From: Kyotaro Horiguchi <horikyota(dot)ntt(at)gmail(dot)com>
To: tatsuro(dot)yamada(dot)tf(at)nttcom(dot)co(dot)jp
Cc: alvherre(at)2ndquadrant(dot)com, pgsql-hackers(at)lists(dot)postgresql(dot)org
Subject: Re: progress report for ANALYZE
Date: 2019-07-11 10:56:10
Message-ID: 20190711.195610.175868438.horikyota.ntt@gmail.com
Views: Raw Message | Whole Thread | Download mbox | Resend email
Thread:
Lists: pgsql-hackers

Hello.

At Tue, 9 Jul 2019 17:38:44 +0900, Tatsuro Yamada <tatsuro(dot)yamada(dot)tf(at)nttcom(dot)co(dot)jp> wrote in <244cb241-168b-d6a9-c45f-a80c34cdc6ad(at)nttcom(dot)co(dot)jp>
> Hi Alvaro, Anthony, Julien and Robert,
>
> On 2019/07/09 3:47, Julien Rouhaud wrote:
> > On Mon, Jul 8, 2019 at 8:44 PM Robert Haas <robertmhaas(at)gmail(dot)com>
> > wrote:
> >>
> >> On Mon, Jul 8, 2019 at 2:18 PM Alvaro Herrera
> >> <alvherre(at)2ndquadrant(dot)com> wrote:
> >>> Yeah, I got the impression that that was determined to be the
> >>> desirable
> >>> behavior, so I made it do that, but I'm not really happy about it
> >>> either.

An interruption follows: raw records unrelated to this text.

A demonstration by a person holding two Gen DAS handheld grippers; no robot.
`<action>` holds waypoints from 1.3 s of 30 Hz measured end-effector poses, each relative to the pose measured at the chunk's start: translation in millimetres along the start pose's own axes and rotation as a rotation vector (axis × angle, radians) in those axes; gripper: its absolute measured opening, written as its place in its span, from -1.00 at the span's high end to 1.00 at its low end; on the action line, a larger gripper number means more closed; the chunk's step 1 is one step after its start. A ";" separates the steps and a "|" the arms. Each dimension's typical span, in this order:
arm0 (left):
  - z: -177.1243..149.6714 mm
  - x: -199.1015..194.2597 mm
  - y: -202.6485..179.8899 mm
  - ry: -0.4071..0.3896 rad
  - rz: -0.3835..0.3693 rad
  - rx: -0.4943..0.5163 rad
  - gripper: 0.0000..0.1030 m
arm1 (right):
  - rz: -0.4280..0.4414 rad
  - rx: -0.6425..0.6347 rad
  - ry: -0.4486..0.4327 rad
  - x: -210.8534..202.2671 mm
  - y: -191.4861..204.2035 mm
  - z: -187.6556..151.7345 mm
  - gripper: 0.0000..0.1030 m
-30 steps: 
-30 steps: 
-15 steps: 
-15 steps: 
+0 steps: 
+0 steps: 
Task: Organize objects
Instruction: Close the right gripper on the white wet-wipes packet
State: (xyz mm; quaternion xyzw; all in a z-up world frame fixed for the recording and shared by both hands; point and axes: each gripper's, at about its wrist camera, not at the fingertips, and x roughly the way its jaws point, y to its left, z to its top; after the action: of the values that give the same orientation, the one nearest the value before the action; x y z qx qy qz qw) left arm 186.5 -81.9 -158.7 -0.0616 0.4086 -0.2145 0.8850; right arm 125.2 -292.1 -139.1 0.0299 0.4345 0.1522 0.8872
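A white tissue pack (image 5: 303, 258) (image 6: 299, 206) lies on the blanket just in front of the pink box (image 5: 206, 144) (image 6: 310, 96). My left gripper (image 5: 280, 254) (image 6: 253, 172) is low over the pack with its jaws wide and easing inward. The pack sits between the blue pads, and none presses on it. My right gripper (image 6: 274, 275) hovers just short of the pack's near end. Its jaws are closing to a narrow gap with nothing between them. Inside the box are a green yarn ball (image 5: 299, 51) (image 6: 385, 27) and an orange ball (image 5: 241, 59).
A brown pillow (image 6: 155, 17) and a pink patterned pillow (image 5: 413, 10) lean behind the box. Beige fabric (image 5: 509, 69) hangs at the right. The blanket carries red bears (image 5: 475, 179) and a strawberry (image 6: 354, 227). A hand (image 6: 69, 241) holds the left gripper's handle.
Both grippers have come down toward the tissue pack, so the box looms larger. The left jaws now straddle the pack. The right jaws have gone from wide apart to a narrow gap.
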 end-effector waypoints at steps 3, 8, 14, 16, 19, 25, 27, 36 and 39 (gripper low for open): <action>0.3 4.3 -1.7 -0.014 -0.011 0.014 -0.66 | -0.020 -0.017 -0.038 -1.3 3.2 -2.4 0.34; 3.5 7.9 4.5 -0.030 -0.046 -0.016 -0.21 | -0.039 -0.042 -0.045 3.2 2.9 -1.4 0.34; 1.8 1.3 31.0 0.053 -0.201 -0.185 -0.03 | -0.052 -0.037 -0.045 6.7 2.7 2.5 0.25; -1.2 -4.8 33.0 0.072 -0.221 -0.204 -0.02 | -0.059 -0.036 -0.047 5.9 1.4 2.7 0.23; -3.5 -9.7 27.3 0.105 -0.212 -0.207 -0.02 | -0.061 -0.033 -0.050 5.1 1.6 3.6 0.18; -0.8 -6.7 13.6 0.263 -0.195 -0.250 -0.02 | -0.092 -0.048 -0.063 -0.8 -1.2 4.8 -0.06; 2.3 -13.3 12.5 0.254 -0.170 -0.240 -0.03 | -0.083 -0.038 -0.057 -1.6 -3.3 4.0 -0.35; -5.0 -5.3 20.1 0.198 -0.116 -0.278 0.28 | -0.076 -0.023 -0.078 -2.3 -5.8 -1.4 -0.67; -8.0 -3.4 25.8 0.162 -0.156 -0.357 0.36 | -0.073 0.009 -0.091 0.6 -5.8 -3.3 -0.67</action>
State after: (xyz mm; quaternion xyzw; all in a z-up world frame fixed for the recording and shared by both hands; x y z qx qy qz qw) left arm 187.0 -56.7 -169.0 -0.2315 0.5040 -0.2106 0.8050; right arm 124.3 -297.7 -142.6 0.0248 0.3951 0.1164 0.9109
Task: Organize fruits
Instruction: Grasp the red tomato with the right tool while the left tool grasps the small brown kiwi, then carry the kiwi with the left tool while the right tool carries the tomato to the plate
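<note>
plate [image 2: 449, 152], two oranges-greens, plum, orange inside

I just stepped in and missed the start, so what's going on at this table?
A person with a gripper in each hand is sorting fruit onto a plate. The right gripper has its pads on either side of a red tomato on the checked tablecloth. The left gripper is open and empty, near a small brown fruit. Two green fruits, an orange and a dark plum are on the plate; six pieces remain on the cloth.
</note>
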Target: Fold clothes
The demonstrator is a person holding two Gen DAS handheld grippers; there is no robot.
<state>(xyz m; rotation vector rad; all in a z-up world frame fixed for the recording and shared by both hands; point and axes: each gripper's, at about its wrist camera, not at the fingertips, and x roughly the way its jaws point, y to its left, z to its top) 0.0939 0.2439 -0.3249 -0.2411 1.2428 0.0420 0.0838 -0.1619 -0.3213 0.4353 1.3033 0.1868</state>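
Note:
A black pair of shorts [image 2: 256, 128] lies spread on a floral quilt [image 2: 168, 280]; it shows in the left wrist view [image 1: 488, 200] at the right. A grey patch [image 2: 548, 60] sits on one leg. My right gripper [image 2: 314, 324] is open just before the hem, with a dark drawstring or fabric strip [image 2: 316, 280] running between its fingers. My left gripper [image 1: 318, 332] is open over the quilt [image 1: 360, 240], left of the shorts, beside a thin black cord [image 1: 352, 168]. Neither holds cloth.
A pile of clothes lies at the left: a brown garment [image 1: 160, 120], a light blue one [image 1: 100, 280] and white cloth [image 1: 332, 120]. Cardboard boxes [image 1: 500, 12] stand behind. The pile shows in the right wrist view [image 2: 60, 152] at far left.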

We're not too late to change the CREATE INDEX behavior, but
> >>> let's discuss what is it that we want.
> >>
> >> I don't think I intended to make any such determination -- which
> >> commit do you think established this as the canonical behavior?
> >>
> >> I propose that once a field is set, we should leave it set until the
> >> end.
> > +1
> > Note that this patch is already behaving like that if the table only
> > contains dead rows.

+1 from me.

> I fixed the patch including:
>
> - Replace "if" to "else if". (Suggested by Julien)
> - Fix typo s/ech/each/. (Suggested by Anthony)
> - Add Phase "analyzing complete" in the pgstat view. (Suggested by
> - Julien, Robert and me)
> It was overlooked to add it in system_views.sql.
>
> I share my re-test result, see below:
>
> ---------------------------------------------------------
> [Session #1]
> create table hoge as select * from generate_series(1, 1000000) a;
> analyze verbose hoge;
>
> [Session #2]
> \a \t
> select * from pg_stat_progress_analyze; \watch 0.001
>
> 3785|13599|postgres|16384|f|16384|scanning table|4425|6
> 3785|13599|postgres|16384|f|16384|scanning table|4425|31
> 3785|13599|postgres|16384|f|16384|scanning table|4425|70
> 3785|13599|postgres|16384|f|16384|scanning table|4425|109
> ...
> 3785|13599|postgres|16384|f|16384|scanning table|4425|4425
> 3785|13599|postgres|16384|f|16384|scanning table|4425|4425
> 3785|13599|postgres|16384|f|16384|scanning table|4425|4425
> 3785|13599|postgres|16384|f|16384|analyzing sample|0|0
> 3785|13599|postgres|16384|f|16384|analyzing complete|0|0 <-- Added and
> fixed. :)
> ---------------------------------------------------------

I have some comments.

+ const int index[] = {
+ PROGRESS_ANALYZE_PHASE,
+ PROGRESS_ANALYZE_TOTAL_BLOCKS,
+ PROGRESS_ANALYZE_BLOCKS_DONE
+ };
+ const int64 val[] = {
+ PROGRESS_ANALYZE_PHASE_ANALYSIS,
+ 0, 0

Do you oppose to leaving the total/done blocks alone here:p?

+ BlockNumber nblocks;
+ double blksdone = 0;

Why is it a double even though blksdone is of the same domain
with nblocks? And finally:

+ pgstat_progress_update_param(PROGRESS_ANALYZE_BLOCKS_DONE,
+ ++blksdone);

It is converted into int64.

+ WHEN 2 THEN 'analyzing sample'
+ WHEN 3 THEN 'analyzing sample (extended stats)'

I think we should avoid parenthesized phrases as far as
not-necessary. That makes the column unnecessarily long. The
phase is internally called as "compute stats" so *I* would prefer
something like the followings:

+ WHEN 2 THEN 'computing stats'
+ WHEN 3 THEN 'computing extended stats'

+ WHEN 4 THEN 'analyzing complete'

And if you are intending by this that (as mentioned in the
documentation) "working to complete this analyze", this would be:

+ WHEN 4 THEN 'completing analyze'
+ WHEN 4 THEN 'finalizing analyze'

+ <entry>Process ID of backend.</entry>

of "the" backend. ? And period is not attached on all
descriptions consisting of a single sentence.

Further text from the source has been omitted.